• [What you will do]
Nothing but the lines from the one containing "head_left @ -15" through the one containing "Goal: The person", both included, should be given again, each exactly as written below.

Stored data:

-------

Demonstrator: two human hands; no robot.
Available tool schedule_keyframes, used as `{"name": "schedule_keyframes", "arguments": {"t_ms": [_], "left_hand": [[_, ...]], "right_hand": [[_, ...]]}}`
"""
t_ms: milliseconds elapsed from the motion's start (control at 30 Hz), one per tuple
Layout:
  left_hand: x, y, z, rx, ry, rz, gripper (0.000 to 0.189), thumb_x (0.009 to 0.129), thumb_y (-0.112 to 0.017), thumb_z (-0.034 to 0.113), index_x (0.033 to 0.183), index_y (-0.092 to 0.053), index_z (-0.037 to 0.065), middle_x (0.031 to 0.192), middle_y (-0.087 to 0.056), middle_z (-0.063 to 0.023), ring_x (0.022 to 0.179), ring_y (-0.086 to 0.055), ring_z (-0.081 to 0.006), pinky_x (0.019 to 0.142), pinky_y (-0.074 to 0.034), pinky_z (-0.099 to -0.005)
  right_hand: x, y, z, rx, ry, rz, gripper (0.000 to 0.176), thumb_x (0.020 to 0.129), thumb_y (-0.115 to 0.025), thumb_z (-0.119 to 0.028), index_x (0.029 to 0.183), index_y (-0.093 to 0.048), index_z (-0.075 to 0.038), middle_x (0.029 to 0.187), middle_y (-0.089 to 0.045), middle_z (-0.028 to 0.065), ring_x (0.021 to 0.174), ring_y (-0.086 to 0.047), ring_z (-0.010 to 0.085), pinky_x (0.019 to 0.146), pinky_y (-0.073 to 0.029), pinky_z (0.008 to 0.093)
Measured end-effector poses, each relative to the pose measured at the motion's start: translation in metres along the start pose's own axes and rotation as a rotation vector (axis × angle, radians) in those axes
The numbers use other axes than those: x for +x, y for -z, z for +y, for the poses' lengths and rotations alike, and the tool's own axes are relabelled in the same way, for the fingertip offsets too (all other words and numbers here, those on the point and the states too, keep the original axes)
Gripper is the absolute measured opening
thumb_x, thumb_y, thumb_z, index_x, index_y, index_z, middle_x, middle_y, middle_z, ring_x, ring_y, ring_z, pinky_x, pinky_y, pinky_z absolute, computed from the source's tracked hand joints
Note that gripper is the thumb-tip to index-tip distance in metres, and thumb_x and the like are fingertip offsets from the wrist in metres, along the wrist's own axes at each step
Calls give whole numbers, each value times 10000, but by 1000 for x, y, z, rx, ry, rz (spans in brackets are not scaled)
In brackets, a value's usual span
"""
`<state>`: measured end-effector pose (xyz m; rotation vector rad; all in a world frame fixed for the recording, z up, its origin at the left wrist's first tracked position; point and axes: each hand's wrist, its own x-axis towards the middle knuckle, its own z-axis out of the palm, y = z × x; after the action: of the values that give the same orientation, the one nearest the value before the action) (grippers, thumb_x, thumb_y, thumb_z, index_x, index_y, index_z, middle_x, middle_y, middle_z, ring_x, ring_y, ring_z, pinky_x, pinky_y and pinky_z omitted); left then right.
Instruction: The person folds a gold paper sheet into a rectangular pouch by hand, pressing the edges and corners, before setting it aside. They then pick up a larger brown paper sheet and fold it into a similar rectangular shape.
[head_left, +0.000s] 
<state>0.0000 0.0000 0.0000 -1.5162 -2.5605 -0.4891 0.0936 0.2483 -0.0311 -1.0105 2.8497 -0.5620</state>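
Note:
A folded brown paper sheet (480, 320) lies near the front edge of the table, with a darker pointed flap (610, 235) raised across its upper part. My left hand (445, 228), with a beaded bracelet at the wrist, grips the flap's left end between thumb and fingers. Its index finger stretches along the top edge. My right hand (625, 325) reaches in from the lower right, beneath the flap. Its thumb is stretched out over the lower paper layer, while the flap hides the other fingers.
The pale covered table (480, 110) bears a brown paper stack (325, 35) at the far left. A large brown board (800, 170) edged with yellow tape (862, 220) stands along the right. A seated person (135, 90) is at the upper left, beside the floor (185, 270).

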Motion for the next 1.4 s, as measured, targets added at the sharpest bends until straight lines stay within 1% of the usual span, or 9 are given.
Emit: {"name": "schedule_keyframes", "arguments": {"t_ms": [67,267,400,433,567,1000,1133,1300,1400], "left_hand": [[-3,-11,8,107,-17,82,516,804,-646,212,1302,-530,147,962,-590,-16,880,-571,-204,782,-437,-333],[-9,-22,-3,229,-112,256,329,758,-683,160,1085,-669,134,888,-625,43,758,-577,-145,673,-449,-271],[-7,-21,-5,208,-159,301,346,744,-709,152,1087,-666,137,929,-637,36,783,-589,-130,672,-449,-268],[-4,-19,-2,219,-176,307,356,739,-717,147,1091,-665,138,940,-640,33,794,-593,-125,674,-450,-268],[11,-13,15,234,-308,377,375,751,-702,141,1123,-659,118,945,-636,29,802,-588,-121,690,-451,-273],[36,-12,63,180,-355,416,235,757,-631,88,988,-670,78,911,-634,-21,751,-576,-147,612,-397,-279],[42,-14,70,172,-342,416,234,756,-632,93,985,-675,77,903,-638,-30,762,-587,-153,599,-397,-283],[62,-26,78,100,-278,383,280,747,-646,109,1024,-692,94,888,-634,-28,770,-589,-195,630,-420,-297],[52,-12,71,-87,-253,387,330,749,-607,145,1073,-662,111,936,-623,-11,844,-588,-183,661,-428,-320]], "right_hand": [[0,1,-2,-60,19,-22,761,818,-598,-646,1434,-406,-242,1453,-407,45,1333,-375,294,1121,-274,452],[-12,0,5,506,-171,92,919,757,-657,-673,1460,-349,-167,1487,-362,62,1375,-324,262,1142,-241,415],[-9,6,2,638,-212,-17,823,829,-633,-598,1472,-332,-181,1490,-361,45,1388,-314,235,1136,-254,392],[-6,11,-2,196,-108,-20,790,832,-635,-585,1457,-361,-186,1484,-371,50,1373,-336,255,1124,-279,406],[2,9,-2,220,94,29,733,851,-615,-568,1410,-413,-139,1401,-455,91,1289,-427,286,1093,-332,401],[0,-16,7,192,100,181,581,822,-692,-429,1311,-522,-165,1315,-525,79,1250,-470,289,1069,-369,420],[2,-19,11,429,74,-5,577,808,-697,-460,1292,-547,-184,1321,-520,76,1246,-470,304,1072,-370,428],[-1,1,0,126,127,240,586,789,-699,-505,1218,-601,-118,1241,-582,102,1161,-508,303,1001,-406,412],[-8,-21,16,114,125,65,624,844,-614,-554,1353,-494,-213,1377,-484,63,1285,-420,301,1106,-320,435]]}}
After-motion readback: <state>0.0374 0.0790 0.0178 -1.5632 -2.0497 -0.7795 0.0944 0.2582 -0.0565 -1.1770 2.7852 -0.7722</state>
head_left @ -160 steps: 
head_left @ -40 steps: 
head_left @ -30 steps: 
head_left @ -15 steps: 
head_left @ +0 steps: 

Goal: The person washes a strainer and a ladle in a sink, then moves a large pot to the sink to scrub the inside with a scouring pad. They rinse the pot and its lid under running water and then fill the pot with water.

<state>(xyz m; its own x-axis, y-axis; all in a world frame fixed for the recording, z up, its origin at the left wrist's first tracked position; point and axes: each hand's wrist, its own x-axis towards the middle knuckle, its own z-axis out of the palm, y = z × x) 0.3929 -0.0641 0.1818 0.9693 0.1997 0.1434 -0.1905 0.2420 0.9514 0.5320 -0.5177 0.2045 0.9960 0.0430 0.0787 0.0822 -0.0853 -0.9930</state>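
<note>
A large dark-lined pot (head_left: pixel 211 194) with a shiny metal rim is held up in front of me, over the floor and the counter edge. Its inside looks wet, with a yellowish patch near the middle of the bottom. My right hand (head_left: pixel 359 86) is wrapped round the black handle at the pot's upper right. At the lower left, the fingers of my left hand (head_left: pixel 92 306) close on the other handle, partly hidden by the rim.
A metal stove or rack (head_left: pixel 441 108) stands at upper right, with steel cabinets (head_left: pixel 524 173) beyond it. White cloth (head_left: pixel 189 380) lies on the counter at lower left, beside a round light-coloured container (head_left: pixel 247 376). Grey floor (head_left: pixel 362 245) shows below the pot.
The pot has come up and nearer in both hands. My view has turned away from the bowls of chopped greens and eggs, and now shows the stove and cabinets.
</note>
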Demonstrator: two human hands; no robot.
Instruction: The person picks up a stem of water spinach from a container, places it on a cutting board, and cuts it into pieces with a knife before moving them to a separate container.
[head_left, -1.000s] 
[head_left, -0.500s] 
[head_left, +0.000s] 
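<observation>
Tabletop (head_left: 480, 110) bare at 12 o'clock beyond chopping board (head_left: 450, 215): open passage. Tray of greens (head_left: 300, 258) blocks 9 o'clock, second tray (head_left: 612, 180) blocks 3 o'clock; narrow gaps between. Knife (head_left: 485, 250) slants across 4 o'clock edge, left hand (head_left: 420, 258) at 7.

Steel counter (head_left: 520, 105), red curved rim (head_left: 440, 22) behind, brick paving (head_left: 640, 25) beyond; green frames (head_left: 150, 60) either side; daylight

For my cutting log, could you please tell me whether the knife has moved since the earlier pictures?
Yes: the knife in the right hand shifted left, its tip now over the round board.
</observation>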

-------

• [Exercise solution]
head_left @ -15 steps: 
head_left @ +0 steps: 

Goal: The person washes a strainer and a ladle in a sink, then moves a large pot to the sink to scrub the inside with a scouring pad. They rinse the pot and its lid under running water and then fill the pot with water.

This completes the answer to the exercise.